## PROBLEM TO WORK ON
Scan the lines below for the string "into" and report how many lines contain it, giving only the number.

——

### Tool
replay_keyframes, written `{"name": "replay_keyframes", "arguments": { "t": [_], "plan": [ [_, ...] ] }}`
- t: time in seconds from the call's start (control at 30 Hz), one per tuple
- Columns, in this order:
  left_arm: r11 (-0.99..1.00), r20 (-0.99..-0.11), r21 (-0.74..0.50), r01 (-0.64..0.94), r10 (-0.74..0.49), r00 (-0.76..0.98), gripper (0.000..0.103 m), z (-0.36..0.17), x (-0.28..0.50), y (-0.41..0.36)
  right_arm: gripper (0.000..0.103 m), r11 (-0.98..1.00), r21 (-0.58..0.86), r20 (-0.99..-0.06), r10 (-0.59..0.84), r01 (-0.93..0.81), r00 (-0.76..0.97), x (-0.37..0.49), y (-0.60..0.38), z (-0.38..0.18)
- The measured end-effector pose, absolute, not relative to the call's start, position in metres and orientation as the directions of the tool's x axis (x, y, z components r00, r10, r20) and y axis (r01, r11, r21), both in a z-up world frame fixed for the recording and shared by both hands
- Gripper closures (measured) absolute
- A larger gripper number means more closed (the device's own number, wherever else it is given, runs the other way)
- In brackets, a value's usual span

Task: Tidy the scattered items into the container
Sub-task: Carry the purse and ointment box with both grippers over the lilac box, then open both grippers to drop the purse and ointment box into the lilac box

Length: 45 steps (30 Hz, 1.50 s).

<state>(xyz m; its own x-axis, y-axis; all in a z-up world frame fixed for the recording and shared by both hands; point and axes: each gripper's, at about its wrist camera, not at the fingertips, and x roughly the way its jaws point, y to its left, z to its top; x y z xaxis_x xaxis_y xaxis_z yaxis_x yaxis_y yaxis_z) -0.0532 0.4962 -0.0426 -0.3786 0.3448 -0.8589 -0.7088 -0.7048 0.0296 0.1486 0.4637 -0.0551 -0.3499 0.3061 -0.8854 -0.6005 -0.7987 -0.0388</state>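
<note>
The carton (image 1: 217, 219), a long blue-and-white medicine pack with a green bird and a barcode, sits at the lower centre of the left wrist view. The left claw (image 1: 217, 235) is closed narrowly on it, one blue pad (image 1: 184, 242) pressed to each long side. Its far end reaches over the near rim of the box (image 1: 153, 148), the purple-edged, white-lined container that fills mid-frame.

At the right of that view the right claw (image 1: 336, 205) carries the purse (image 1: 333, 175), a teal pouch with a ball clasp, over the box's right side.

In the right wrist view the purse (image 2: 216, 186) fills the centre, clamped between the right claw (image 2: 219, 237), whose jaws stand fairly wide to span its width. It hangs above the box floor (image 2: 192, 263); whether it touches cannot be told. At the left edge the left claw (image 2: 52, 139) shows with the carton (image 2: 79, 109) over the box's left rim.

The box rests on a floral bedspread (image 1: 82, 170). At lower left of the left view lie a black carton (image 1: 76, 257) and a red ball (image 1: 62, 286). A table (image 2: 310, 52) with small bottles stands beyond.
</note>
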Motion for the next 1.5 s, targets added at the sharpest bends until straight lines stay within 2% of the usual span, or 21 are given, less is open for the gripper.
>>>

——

## OUTPUT OF THE EXERCISE
2